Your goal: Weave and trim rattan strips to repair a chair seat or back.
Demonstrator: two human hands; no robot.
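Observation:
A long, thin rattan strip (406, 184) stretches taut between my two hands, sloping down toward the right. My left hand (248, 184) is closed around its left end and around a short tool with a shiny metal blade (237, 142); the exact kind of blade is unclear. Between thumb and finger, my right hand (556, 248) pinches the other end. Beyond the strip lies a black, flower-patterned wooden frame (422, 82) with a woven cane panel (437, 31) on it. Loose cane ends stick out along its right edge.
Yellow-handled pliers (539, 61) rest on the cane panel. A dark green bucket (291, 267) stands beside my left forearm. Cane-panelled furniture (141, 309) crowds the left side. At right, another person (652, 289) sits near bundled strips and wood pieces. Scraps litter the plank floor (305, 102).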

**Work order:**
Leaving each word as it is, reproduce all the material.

**Task output:**
Your goal: Weave and trim rattan strips to repair a chair seat or back.
Demonstrator: two human hands; no robot.
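Observation:
A long, thin rattan strip (406, 184) stretches taut between my two hands, sloping down toward the right. My left hand (248, 184) is closed around its left end and around a short tool with a shiny metal blade (237, 142); the exact kind of blade is unclear. Between thumb and finger, my right hand (556, 248) pinches the other end. Beyond the strip lies a black, flower-patterned wooden frame (422, 82) with a woven cane panel (437, 31) on it. Loose cane ends stick out along its right edge.
Yellow-handled pliers (539, 61) rest on the cane panel. A dark green bucket (291, 267) stands beside my left forearm. Cane-panelled furniture (141, 309) crowds the left side. At right, another person (652, 289) sits near bundled strips and wood pieces. Scraps litter the plank floor (305, 102).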

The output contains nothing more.